HDA por Úlcera Duodenal: Manejo Cirúrgico de Resgate

HASP - Hospital Adventista de São Paulo — Prova 2022

Enunciado

G.P.A, 72 anos, sexo feminino, chega ao Pronto Socorre de um hospital terciário, trazida pelo SAMU. Foi atendida inicialmente em sua residência com quadro de hemorragia digestiva alta de grande volume. A endoscopia digestiva evidenciou úlcera duodenal em parede posterior com sangramento ativo em jato. A úlcera foi adrenalizada com sucesso. Entretanto o paciente voltou a apresentar novo episódio de hematêmese de moderado volume com queda da Hemoglobina e instabilidade hemodinâmica. É realizada nova endoscopia agora sem sucesso. A conduta mais correta seria:

Alternativas

  1. A) Realizar laparotomia com rafia da úlcera. Pode se realizar, no caso de úlcera crônica, a vagotomia troncular e piloroplastia.
  2. B) Realizar laparotomia com gastrectomia subtotal com reconstrução à Billroth 2.
  3. C) Encaminhar a paciente a UTI, administrar sangue e cristalóides, seriar o HB/HT e repetir a endoscopia em 12 horas.
  4. D) Encaminhar a paciente à UTI, administrar sangue e cristalóides, seriar o HB/HT, introduzir octreotide e repetir a endoscopia em 12 horas.

Pérola Clínica

HDA por úlcera duodenal com falha endoscópica e instabilidade → Laparotomia com rafia é a conduta.

Resumo-Chave

Em casos de hemorragia digestiva alta (HDA) por úlcera duodenal com sangramento ativo e instabilidade hemodinâmica, onde a terapia endoscópica falhou ou não foi possível, a intervenção cirúrgica (laparotomia com rafia da úlcera) torna-se a conduta mais correta e salvadora. Procedimentos adicionais como vagotomia e piloroplastia podem ser considerados em úlceras crônicas.

Contexto Educacional

A hemorragia digestiva alta (HDA) por úlcera péptica é uma emergência médica comum, com a úlcera duodenal sendo uma das principais causas. O manejo inicial envolve estabilização hemodinâmica com fluidos e transfusão sanguínea, seguida de endoscopia digestiva alta para diagnóstico e tratamento hemostático. A terapia endoscópica, como injeção de adrenalina, clipagem ou coagulação, é altamente eficaz na maioria dos casos. No entanto, quando a terapia endoscópica falha em controlar o sangramento, ou há ressangramento precoce com instabilidade hemodinâmica, a situação se torna crítica. A úlcera duodenal na parede posterior é particularmente perigosa devido à proximidade com a artéria gastroduodenal, o que pode levar a sangramentos maciços e de difícil controle. Nesses cenários, a intervenção cirúrgica de resgate é imperativa e não deve ser postergada. A laparotomia com rafia da úlcera e ligadura do vaso sangrante é a conduta mais correta para controlar a hemorragia. Em pacientes com úlcera crônica ou fatores de alto risco para ressangramento, procedimentos adicionais para reduzir a secreção ácida, como a vagotomia (troncular ou superseletiva), e para melhorar o esvaziamento gástrico, como a piloroplastia, podem ser realizados para diminuir a chance de recorrência. A persistência em medidas conservadoras em um paciente instável e com falha endoscópica aumenta drasticamente a morbimortalidade.

Perguntas Frequentes

Quais são os critérios para considerar falha da terapia endoscópica em HDA?

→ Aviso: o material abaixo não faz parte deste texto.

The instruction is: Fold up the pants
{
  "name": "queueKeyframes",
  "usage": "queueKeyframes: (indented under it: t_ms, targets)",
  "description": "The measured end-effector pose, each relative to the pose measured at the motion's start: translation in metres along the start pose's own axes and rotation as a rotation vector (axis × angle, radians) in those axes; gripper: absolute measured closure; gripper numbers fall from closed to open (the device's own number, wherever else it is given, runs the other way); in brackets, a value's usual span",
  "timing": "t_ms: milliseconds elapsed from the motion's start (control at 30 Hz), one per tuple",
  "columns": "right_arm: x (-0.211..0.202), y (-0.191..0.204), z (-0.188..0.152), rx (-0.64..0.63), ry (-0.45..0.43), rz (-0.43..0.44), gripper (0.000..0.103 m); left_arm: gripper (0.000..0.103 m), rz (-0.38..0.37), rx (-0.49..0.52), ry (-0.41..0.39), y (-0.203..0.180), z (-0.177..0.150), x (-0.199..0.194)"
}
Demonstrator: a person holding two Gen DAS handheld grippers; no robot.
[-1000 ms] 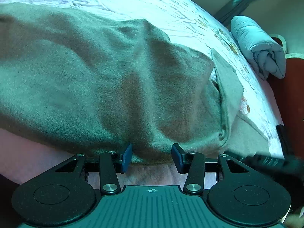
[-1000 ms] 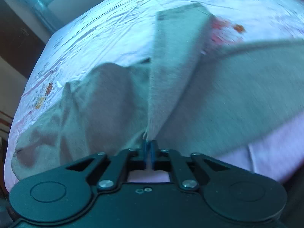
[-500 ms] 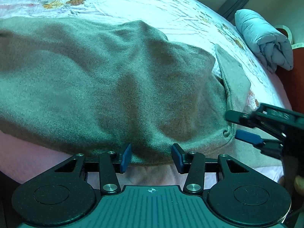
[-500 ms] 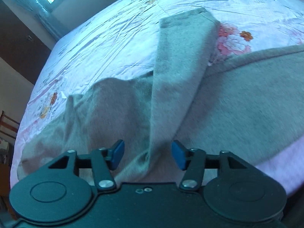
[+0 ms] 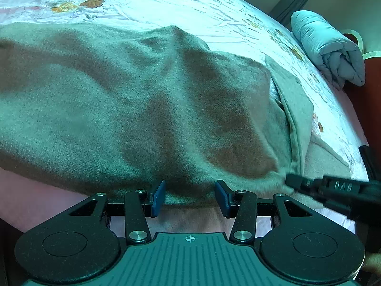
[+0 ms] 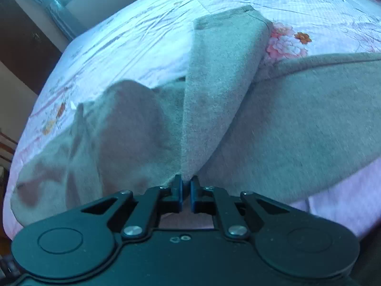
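One grey pants (image 5: pixel 142 109) on the bed; left gripper (image 5: pixel 189 196) fingers apart, right gripper (image 6: pixel 186 188) fingers clamped on fabric.

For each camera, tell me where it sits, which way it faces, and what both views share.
Left wrist view: sits on the left tongs, looking forward and down at the grey pants on the floral bed sheet; its open blue pads show, with the right tongs entering at right.
Right wrist view: sits on the right tongs, facing down at a pant leg it pinches.
Shared: pants, sheet, right tongs.
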State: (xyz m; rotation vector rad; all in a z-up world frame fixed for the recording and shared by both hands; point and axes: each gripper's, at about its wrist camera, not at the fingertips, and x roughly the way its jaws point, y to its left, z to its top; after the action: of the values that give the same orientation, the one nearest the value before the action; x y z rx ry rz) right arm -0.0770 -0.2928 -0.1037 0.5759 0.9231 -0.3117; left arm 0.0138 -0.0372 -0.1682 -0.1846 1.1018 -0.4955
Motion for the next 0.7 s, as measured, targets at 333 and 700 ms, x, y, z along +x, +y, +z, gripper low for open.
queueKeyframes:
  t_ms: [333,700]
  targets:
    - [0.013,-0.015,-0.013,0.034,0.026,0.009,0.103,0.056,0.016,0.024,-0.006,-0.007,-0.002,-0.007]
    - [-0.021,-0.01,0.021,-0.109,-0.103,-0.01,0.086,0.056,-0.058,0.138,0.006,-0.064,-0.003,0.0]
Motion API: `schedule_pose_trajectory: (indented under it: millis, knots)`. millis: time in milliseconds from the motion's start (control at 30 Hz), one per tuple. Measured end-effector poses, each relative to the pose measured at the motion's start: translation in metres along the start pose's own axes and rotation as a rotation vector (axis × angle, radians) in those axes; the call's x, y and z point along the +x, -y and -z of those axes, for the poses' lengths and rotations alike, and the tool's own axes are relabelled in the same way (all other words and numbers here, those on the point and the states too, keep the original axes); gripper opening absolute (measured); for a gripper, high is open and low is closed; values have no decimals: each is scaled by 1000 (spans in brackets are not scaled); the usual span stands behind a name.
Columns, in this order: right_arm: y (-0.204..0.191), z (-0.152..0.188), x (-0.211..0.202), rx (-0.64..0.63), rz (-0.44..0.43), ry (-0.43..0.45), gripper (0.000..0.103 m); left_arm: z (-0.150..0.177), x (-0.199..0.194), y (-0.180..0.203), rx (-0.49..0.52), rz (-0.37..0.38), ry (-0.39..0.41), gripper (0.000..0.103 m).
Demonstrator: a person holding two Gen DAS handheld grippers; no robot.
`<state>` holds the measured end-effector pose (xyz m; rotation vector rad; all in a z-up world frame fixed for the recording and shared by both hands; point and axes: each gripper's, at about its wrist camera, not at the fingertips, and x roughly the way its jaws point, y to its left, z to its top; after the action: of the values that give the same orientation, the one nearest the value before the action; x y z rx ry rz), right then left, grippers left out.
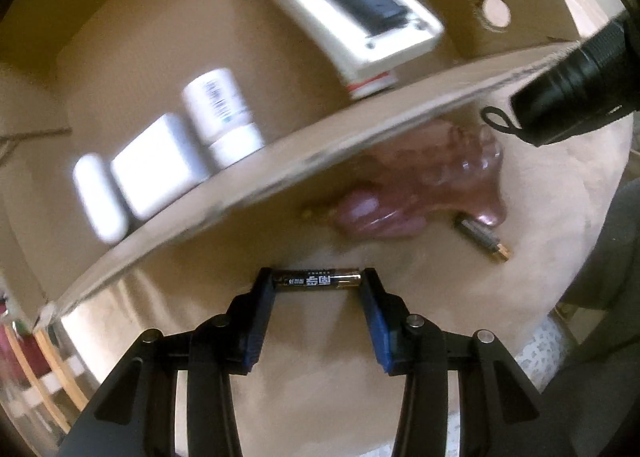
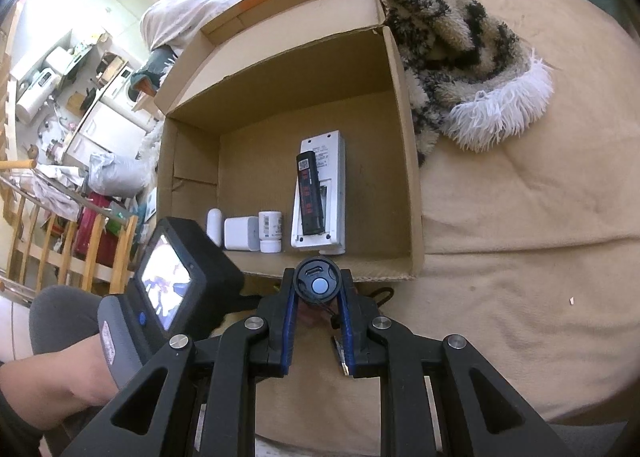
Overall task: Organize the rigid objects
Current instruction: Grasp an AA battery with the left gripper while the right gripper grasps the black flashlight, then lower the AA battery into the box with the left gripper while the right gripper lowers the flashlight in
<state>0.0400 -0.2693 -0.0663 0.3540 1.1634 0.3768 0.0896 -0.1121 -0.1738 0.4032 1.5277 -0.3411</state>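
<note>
An open brown cardboard box (image 2: 404, 161) sits on the tan bedcover (image 2: 520, 217). At twelve o'clock from the right gripper (image 2: 318, 289), whose jaws clamp a black flashlight (image 2: 318, 284), lies a white remote (image 2: 320, 193). The left gripper (image 1: 318, 281) pinches a black AA battery (image 1: 316, 280) endwise; its label is unreadable.

Two batteries are counted on the beige bed cover: one black battery (image 1: 318, 280) and a second battery (image 1: 482, 238). One flashlight (image 2: 317, 284) is seen. In the single cardboard box (image 2: 404, 105) lie one white remote (image 2: 326, 193), one black device (image 2: 309, 193), one pill bottle (image 2: 270, 231), one white charger (image 2: 241, 232) and one white capsule-shaped case (image 2: 214, 226).
</note>
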Motion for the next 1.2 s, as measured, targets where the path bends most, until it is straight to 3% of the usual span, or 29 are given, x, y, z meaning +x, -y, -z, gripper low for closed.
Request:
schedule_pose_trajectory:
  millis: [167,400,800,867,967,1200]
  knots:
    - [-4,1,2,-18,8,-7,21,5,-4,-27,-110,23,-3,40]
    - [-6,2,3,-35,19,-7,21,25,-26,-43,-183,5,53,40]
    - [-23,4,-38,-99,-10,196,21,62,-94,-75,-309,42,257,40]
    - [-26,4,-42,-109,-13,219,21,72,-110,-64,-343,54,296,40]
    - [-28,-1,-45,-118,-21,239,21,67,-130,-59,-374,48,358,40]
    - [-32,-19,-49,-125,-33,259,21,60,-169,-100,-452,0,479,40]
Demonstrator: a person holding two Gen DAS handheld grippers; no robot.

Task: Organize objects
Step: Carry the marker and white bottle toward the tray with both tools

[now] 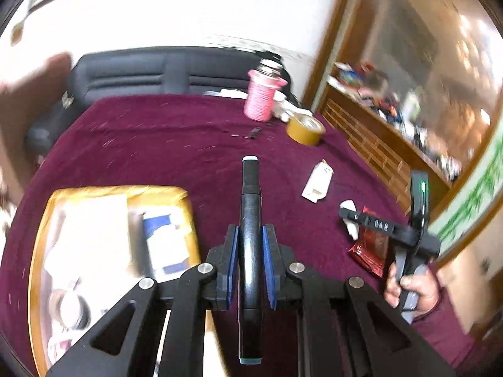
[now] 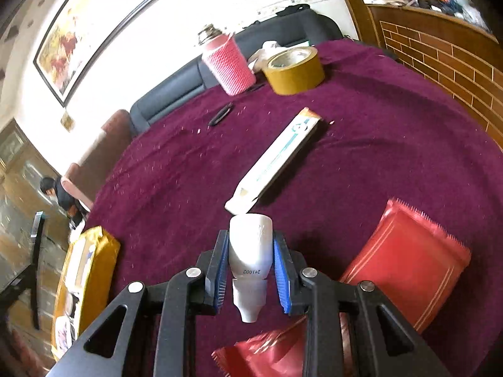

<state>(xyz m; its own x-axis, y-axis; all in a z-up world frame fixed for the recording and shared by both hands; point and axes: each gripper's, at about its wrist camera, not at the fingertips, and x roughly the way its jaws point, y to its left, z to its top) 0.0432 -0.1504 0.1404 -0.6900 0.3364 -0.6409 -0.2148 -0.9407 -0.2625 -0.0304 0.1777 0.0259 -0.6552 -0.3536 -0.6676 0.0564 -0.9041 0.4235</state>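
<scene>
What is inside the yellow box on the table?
The yellow box holds white papers, a blue-and-white package and a tape roll. The left gripper covers its near corner, and lower layers are hidden.

white tube [image 2: 250,251]: showing the printed number 241002, seen upside down, near its neck.
right gripper [image 1: 380,225]: showing raised digits on its black bar, reading roughly 048; not fully sharp.
</scene>
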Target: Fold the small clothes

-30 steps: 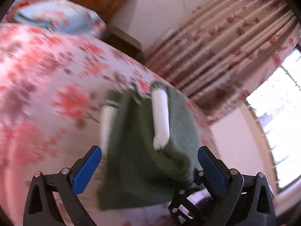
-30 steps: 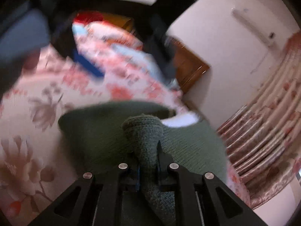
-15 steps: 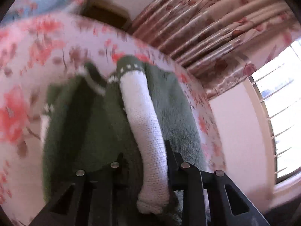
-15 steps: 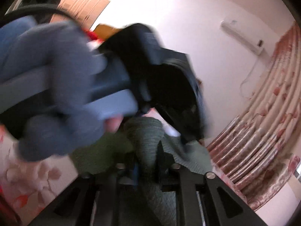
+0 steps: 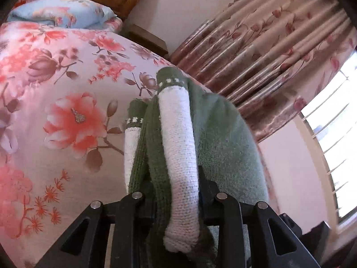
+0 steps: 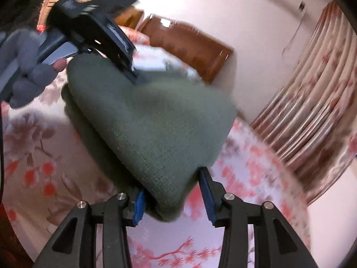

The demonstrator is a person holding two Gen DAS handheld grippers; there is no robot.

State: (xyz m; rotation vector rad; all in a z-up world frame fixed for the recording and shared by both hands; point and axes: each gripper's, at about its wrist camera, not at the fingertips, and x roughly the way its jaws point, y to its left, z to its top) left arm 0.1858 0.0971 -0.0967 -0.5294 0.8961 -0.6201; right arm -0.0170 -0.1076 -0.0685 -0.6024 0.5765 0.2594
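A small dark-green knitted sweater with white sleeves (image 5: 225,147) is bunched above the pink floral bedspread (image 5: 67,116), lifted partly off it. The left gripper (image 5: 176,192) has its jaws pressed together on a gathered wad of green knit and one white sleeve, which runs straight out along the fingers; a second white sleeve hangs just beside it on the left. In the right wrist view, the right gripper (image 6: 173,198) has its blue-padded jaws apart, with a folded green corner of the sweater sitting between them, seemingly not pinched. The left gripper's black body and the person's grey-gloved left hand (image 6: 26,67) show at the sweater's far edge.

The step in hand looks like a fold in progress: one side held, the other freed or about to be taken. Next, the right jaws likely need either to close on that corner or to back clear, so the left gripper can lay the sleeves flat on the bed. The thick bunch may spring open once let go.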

A falha é definida pela persistência do sangramento ativo após duas tentativas endoscópicas, ressangramento precoce com instabilidade hemodinâmica ou impossibilidade de controle endoscópico inicial.

Por que a úlcera duodenal de parede posterior é particularmente perigosa?

Úlceras na parede posterior do duodeno têm maior risco de erosão da artéria gastroduodenal, uma artéria de grande calibre, resultando em sangramentos maciços e de difícil controle.

Quais são as opções cirúrgicas para úlcera duodenal sangrante refratária?

A principal opção é a laparotomia com rafia da úlcera e ligadura do vaso sangrante. Em úlceras crônicas ou de alto risco de ressangramento, pode-se associar vagotomia (troncular ou seletiva) e piloroplastia para reduzir a secreção ácida e melhorar o esvaziamento gástrico.